Premier League chief executive Richard Scudamore told Sky News the Scot was a "constant professional" who was bowing out on a high.
"In some ways it's a shock, in some ways the timing couldn't be better," he said.
FA chairman David Bernstein hailed Sir Alex's tenure as "truly remarkable".
"He is genuinely one of the greatest managers of all time and certainly of the modern era. His contribution to English football has been outstanding in every regard," said Mr Bernstein.
The Prime Minister, David Cameron, also joined in the tributes and tweeted: "Sir Alex Ferguson’s achievement at #MUFC has been exceptional. Hopefully his retirement will make life a little easier for my team #AVFC".
The "foundations of the Premiership have shaken this morning", said Sky News Sports Correspondent Paul Kelso.
"Fergie steps aside as the greatest figure in football management - there’ll be a very long queue of managers seeking to replace him."

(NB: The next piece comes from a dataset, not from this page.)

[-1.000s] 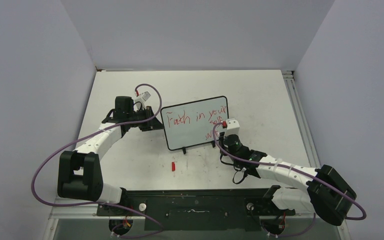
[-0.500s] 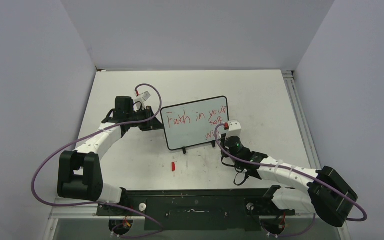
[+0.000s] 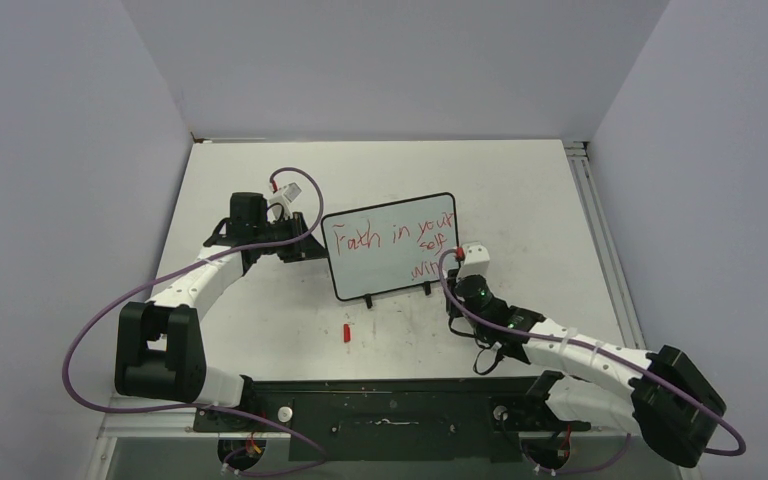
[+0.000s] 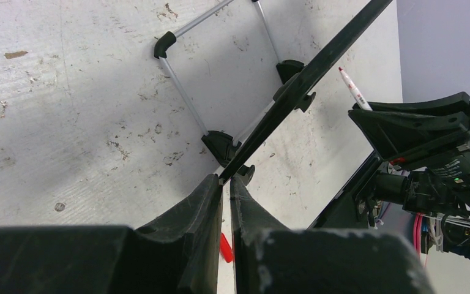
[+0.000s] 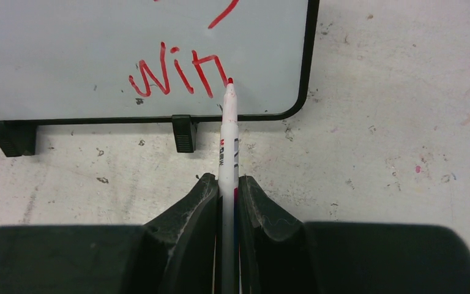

Old Trafford bosses may be wary of bringing in a "restless manager" like Jose Mourinho, said Kelso - despite his impressive track record.
A manager like David Moyes, who is seen to have "over-achieved" at Everton, is looking like the more likely choice.
"Crucially, if he (Moyes) has Sir Alex Ferguson's blessing, it will buy him time with the fans to prove he's a worthy successor," said Kelso.
Former and current players have also been praising Sir Alex's achievements and having their say on who should fill his boots.
"You have to be a certain manager to manage Manchester United," former United player Paul Ince told Sky News.
"It's very important the next man is the right man."
Michael Owen, who is himself retiring at the end of the season, tweeted: "What an act to follow. I guess only Mourinho would have the confidence to strut through the door. If it were me, I'd go for Moyes."
But former United keeper Peter Schmeichel said Sir Alex should have stayed on a bit longer.
"(I'm) shocked, disappointed and very sad," he told Sky News. "I was hoping it was a couple of years down the line."
The Danish player, who was with the club for most of the 90s, said Ferguson was an inspirational leader who always had time for him, and the best manager the game had ever seen.
Cristiano Ronaldo simply tweeted a picture of himself with the manager, along with the words: "Thanks for everything, Boss."
The announcement, which comes just a day after back page speculation, will be a cause of concern for Manchester United investors. It means there will soon be a new chief executive and manager in place at Old Trafford.
When David Gill confirmed he would quit as CEO in June, it sparked a deterioration in the club’s share price.
Sir Alex, who began his managerial career in Scotland in 1974, enjoyed success with St Mirren and Aberdeen before moving to England.
He won 49 trophies during his career - his haul with Manchester United including five FA Cups, four league cups and two famous Champions League titles, in 1999 and 2008.
However, the manager's quest for a coveted third European title ended this season with a 3-2 aggregate loss to Real Madrid.